October 29

Jeff and Sean: Friendship forged in ice cream helped child gain confidence into teenage years

For Jeff Swanberg and Sean Hyland, a long mentoring relationship began with a game of tag and an impromptu ice cream stop.

Sean, then 8, was very nervous and shy for the first meeting with Big Brother Jeff. At their first meeting, the duo started by playing tag in the yard, then went for ice cream.

“It was a super easy way for me as a kid to get used to a new person,” Sean recalls eight years later.

“They came back a half-hour later totally changed,” Sean’s mother, Colleen Hyland, says. “Sean was more relaxed and couldn’t wait to see Jeff again. It was like an instantaneous change.”

Anxiety and anger

Their friendship had its roots in darker days, after Sean’s father left. The 8-year-old, once a “happy-go-lucky kid,” began experiencing sadness, anxiety and depression, Hyland says. She sought out Big Brothers Big Sisters at the urging of a friend, and today declares: “It was the best thing I ever did!

“The main reason I did it was to have an adult male influence in Sean’s life. I do what I can, but I’m a girl, and I’m very girly. So, my idea was to have that adult male influence on Sean – someone Sean could talk to about personal things,” she explains.

She never expected how quickly Sean would take to him.  

“When Jeff came into the picture, it was almost instantaneous how the anger stopped, and the sadness,” she says. “They had a lot of hope, and realized, ‘Life goes on. Might not have my father around, but here’s someone else who wants to be around me.’”

‘Just sit and listen’

Swanberg says helping Sean through that period was an easy prescription: Listen to what Sean wanted and needed to say.

“There would be times when we would simply sit on the swings at the playground, or wherever we happened to be, and they just needed to vent a little bit,” he says. “To have a mentor who literally could just sit and listen to them work through those emotions, tell them that they’re not crazy to feel angry or sad about these things, that these are perfectly normal feelings to have – that’s critical. Sometimes these children don’t have anybody else … they can go to [and] do that.”

Mentors can help young people handle negative emotions, build confidence, process challenging events, set boundaries, and think creatively, Jeff says.

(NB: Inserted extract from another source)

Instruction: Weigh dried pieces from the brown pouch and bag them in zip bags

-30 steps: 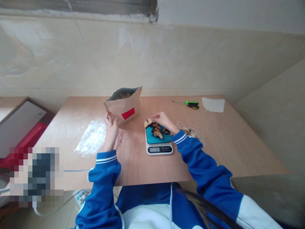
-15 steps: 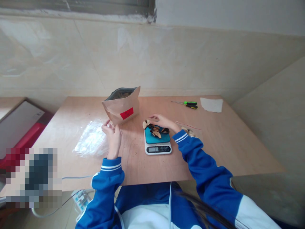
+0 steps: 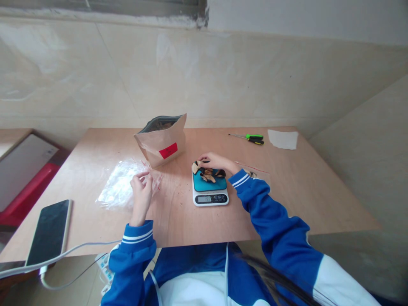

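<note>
A pale tiled wall (image 3: 223, 76) stands behind the wooden table (image 3: 178, 227), where a brown paper bag (image 3: 148, 146) sits upright and open, left of the kitchen scale (image 3: 210, 205). Clear plastic bags (image 3: 114, 187) lie nearer the person, and a phone (image 3: 49, 229) is by the left edge; beyond the scale, towards the right, are a white sheet (image 3: 283, 140) and a screwdriver (image 3: 255, 137). The left hand (image 3: 140, 193) hovers over the plastic, fingers curled slightly apart from the thumb, nothing visible between them. The right hand (image 3: 218, 162) reaches over the scale's platform, fingertips at a pale piece (image 3: 195, 166) on its far left corner; whether they pinch it I cannot tell. The dried slices (image 3: 208, 175) are bunched on the platform. Handling them well probably means moving that overhanging piece inward and lifting the fingers fully clear before trusting the small display (image 3: 206, 199).
</note>
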### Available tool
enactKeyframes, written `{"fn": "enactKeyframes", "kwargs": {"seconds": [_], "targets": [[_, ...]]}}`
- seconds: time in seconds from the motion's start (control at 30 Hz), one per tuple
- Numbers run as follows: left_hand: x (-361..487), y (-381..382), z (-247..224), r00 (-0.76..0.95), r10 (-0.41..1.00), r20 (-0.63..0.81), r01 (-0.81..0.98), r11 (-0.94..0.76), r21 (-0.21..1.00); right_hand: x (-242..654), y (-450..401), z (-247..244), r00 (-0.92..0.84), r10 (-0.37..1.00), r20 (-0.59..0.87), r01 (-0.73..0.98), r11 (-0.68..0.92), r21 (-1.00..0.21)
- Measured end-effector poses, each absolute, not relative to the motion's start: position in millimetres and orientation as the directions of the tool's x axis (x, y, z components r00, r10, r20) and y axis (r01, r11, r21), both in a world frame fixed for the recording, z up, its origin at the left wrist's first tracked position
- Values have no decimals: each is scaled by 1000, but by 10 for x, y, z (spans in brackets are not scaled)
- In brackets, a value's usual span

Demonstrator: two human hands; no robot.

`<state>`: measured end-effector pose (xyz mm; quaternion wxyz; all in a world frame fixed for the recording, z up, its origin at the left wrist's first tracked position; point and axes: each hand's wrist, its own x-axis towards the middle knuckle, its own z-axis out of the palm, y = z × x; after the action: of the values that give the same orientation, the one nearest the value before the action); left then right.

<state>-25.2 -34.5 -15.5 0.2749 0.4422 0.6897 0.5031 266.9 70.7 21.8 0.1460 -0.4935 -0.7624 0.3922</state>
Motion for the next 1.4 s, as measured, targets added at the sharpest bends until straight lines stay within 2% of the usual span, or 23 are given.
{"fn": "enactKeyframes", "kwargs": {"seconds": [0.2, 0.37, 0.53, 0.73, 0.83, 1.0, 1.2, 1.3, 1.4], "targets": [[-606, -628, -164, -404, 911, 79, 467, 131, 875, 2715, 660, 252, -477, 869, -132, 602, 213, -769], [-800, -817, -284, -285, 937, 201, 681, 51, 731, 2805, 667, 230, -456, 882, -122, 616, 213, -759], [-855, -850, -493, -206, 949, 239, 721, -18, 693, 2921, 666, 246, -462, 876, -139, 637, 219, -739], [-898, -880, -624, -124, 971, 203, 743, -45, 668, 3038, 606, 309, -425, 895, -135, 654, 201, -730], [-906, -897, -579, -114, 975, 193, 744, -45, 666, 3108, 483, 351, -335, 939, -76, 649, 172, -741], [-911, -879, -467, -123, 982, 142, 748, -2, 664, 3259, -121, 383, -79, 986, 144, 577, 164, -800], [-865, -885, -256, -145, 979, 142, 706, 2, 708, 3123, -1040, 329, 135, 976, 170, 480, 85, -873], [-706, -939, -54, -167, 963, 210, 687, -39, 726, 2810, -1253, 332, 68, 995, 77, 381, 45, -923], [-456, -1036, 130, -163, 947, 276, 663, -102, 741, 2367, -1278, 363, -119, 993, -12, 279, 22, -960]]}}
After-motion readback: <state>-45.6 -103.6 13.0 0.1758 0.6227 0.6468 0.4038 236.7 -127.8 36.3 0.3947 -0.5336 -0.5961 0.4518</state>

“Having that adult mentor there who gives you some language to talk about – whether it’s your emotions, or how you’re doing in school … just gives children more experience with different people who they know are going to be safe, who they know are going to be there for them, who they know can help them,” he adds.

As their friendship has evolved, conversations have moved from ice cream choices to deeper topics, says Sean, who uses they/them pronouns and is a member of the LGBTQ+ community. “As I’ve gotten older, I’ve been able to have more honest discussions about difficult things with him,” from struggles with school to gender issues, Sean says. “I know I can trust him, I know I can open up. … He’s a really good listener about things like that, he doesn’t sugar-coat things.”

‘You can find the space to be you’

Swanberg says his experience growing up as a self-described nerd in a macho, football-oriented school culture helped him understand the difficulty of navigating environments where you don’t feel as if you fit in.

“It still takes learning, it still takes some processing, you still need really good role models who can help show you this is the way you can act, this is an appropriate way you can be. Don’t worry about that kind of prevailing culture,” Swanberg points out. “You can find the space to be you within that.”

Now 16, Sean is focused on studies and college plans, with hopes of going into the fashion industry. Swanberg, a scientist by trade, has helped spur an interest in science.

“Their relationship has evolved – it’s almost more like a friendship now,” Hyland says.

Sean says Jeff was the first person to take them to their first Pride event, a Boston parade. “That was really cool of him to be supportive in that way and kind of encourage me to like myself in that way and to see more of the community.”

Hyland calls Swanberg “so open and awesome and positive. Just knowing that someone else is here besides your parent that you could call, send a text, it’s huge.”

BIG-LITTLE ACTIVITIES

A sample of local activities that Jeff and Sean have enjoyed:

  • Seeing the animals at Southwick Zoo and riding high on the Skyfari
  • Getting lost and finding their way in the Davis Mega Maze
  • Visiting the New England Aquarium in Boston and seeing the seal exhibit
  • Checking out the interactive exhibits at the Discovery Museum in Acton (“I have a Spirograph diagram we made on the floor Spirograph they have – it must have been like 6 feet by 6 feet,” Jeff recalled.)